*Action item:*
Among the lines below, copy exactly those from the one with "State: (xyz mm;" through the one with "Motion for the", counting both ends.

*Exercise data:*

* * *

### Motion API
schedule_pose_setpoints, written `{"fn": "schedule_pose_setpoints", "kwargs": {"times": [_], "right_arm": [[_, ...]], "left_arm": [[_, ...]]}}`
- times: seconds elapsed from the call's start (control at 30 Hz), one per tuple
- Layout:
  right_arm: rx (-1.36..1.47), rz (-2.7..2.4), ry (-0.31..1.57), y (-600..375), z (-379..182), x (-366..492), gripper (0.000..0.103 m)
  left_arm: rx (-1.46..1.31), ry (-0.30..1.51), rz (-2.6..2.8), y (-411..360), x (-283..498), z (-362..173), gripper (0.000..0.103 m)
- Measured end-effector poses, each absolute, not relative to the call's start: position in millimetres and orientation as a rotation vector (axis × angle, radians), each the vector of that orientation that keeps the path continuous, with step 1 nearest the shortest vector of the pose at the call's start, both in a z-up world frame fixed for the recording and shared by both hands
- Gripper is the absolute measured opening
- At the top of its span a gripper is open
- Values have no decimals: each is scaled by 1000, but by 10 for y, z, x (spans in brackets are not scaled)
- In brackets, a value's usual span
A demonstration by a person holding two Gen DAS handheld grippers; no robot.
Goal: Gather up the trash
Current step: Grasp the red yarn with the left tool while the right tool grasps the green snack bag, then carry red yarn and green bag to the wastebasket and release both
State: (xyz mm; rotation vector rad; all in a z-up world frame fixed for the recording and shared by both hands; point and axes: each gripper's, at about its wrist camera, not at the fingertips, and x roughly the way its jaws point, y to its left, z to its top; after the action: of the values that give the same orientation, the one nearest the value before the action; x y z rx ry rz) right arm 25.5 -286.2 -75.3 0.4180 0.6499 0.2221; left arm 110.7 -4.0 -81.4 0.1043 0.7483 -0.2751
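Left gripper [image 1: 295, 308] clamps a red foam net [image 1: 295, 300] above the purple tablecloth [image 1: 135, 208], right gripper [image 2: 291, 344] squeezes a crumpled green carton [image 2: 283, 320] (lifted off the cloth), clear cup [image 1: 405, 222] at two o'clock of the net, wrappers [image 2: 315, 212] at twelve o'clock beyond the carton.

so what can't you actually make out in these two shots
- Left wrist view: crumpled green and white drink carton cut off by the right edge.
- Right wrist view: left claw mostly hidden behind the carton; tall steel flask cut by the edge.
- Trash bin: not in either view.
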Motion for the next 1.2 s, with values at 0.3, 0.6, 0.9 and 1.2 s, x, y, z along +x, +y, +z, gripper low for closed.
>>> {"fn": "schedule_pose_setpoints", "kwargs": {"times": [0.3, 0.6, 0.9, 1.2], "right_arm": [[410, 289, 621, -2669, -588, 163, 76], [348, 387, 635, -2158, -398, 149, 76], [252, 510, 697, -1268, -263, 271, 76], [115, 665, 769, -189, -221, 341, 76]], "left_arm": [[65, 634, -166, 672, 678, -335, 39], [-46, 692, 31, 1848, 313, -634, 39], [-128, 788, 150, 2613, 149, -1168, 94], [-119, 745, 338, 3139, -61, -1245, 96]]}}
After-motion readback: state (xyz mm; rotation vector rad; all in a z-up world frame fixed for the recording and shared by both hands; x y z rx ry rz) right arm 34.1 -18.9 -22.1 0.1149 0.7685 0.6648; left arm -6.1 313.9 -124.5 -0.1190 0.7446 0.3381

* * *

*Answer to this problem:*
State: (xyz mm; rotation vector rad; all in a z-up world frame fixed for the recording and shared by both hands; point and axes: each gripper's, at about its wrist camera, not at the fingertips, and x roughly the way its jaws point, y to its left, z to its top; after the action: of the values that give the same orientation, the one nearest the value before the action; x y z rx ry rz) right arm 25.5 -286.2 -75.3 0.4180 0.6499 0.2221; left arm 110.7 -4.0 -81.4 0.1043 0.7483 -0.2751
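Left gripper [image 1: 295, 308] clamps a red foam net [image 1: 295, 300] above the purple tablecloth [image 1: 135, 208], right gripper [image 2: 291, 344] squeezes a crumpled green carton [image 2: 283, 320] (lifted off the cloth), clear cup [image 1: 405, 222] at two o'clock of the net, wrappers [image 2: 315, 212] at twelve o'clock beyond the carton.

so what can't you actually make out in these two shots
- Left wrist view: crumpled green and white drink carton cut off by the right edge.
- Right wrist view: left claw mostly hidden behind the carton; tall steel flask cut by the edge.
- Trash bin: not in either view.
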Motion for the next 1.2 s, with values at 0.3, 0.6, 0.9 and 1.2 s, x, y, z along +x, +y, +z, gripper low for closed.

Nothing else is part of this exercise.